市川雷蔵、勝新太郎、若尾文子の主演でクランク中の大映京都『初春狸御殿』(監督木村恵吾)は、タヌキの国に舞台をとり、恋と情愛のロマンスをケンラン豪華な歌と踊りの中に描く、純日本調ミュージカル時代劇。小鼓山の美しき若殿狸吉郎(雷蔵)と、狸御殿のお姫さまきぬた姫(若尾)の見合いをめぐって、お国自慢の全国民謡踊りが、夢のようなセット一杯にくりひろげられる。ところで雷蔵、若尾の名コンビが、梅の咲く狸御殿の庭園に美しいデュエットをご披露したこの日の撮影を、そっとのぞいた。

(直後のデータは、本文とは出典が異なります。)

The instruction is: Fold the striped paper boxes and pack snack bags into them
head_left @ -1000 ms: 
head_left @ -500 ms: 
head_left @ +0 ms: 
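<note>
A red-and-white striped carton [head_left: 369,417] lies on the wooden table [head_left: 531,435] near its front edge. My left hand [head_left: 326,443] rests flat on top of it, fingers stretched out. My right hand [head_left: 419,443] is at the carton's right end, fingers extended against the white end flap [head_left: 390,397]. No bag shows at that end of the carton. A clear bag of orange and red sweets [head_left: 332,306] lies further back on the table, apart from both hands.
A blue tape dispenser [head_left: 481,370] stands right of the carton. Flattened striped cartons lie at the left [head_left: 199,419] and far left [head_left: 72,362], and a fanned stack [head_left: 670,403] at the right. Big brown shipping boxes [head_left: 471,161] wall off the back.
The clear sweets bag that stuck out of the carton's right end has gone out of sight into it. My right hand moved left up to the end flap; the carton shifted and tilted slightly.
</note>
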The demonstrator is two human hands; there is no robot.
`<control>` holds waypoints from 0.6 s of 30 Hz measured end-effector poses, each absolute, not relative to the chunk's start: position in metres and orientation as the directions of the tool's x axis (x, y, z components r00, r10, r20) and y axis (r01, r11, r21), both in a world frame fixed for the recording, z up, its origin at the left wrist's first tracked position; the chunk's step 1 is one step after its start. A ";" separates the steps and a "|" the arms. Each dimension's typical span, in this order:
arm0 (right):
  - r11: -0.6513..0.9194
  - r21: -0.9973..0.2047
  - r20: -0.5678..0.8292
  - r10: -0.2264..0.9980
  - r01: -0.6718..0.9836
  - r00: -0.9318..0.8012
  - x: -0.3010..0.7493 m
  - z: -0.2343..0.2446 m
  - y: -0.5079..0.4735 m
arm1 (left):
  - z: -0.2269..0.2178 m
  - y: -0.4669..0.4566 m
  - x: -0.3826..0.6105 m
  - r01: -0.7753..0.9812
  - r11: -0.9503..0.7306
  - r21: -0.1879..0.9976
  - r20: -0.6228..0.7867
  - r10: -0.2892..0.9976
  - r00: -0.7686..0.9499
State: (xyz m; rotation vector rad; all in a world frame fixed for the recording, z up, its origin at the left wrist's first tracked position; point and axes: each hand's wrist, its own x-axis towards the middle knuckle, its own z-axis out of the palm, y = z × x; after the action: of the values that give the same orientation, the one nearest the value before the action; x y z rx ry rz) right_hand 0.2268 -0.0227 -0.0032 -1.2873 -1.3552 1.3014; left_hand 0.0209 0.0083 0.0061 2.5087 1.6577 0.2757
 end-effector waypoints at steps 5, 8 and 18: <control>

☆・・・狸御殿のきぬた姫は、大のタヌキぎらい。きれいな人間にあこがれて、自分はもちろん家老、腰元にいたるまでシッポを出したタヌキの姿は一切ご法度。そのきぬた姫が、こともあろうにタヌキの若殿狸吉郎とお見合いする羽目になり、きぬた姫はツンとおこって家出してしまう。あわてた家老の狸右衛門(鴈治郎)は、きぬた姫とウリ二つのカチカチ山の娘ダヌキお黒(若尾二役)を召しつれて、急場の難をしのぐ。
☆・・・シーンはこのお黒と、狸吉郎の二人がほのかな気持ちをいだいて、洋楽にアレンジした「春雨」を踊るくだりだ。広々とした御殿の庭園がセット一杯に組まれ、中央に梅の木が満開の花ビラをつけている。金糸、銀糸を織りまぜたデラックスな衣裳の雷蔵と、ダラリの帯に花飾り、日ガサをももった可愛い若尾のお黒が、プレスコの春雨に合わせ、きれいな恋のデュエットを流れるように展開する。
☆・・・踊りには自信のある雷蔵にくらべ、若尾ちゃんはズブの素人。そこで西崎流の高弟の西崎まゆみさんが、つきっきりで踊りの指導を受け持つ。暗く、明るく、また一きわ明るくと、カメラマンの今井ひろし氏も工夫をこらし、このシーンは木村監督お得意のタヌキものだけに、夢の花園に戯れる二匹のチョウような美しさをかもし出していった。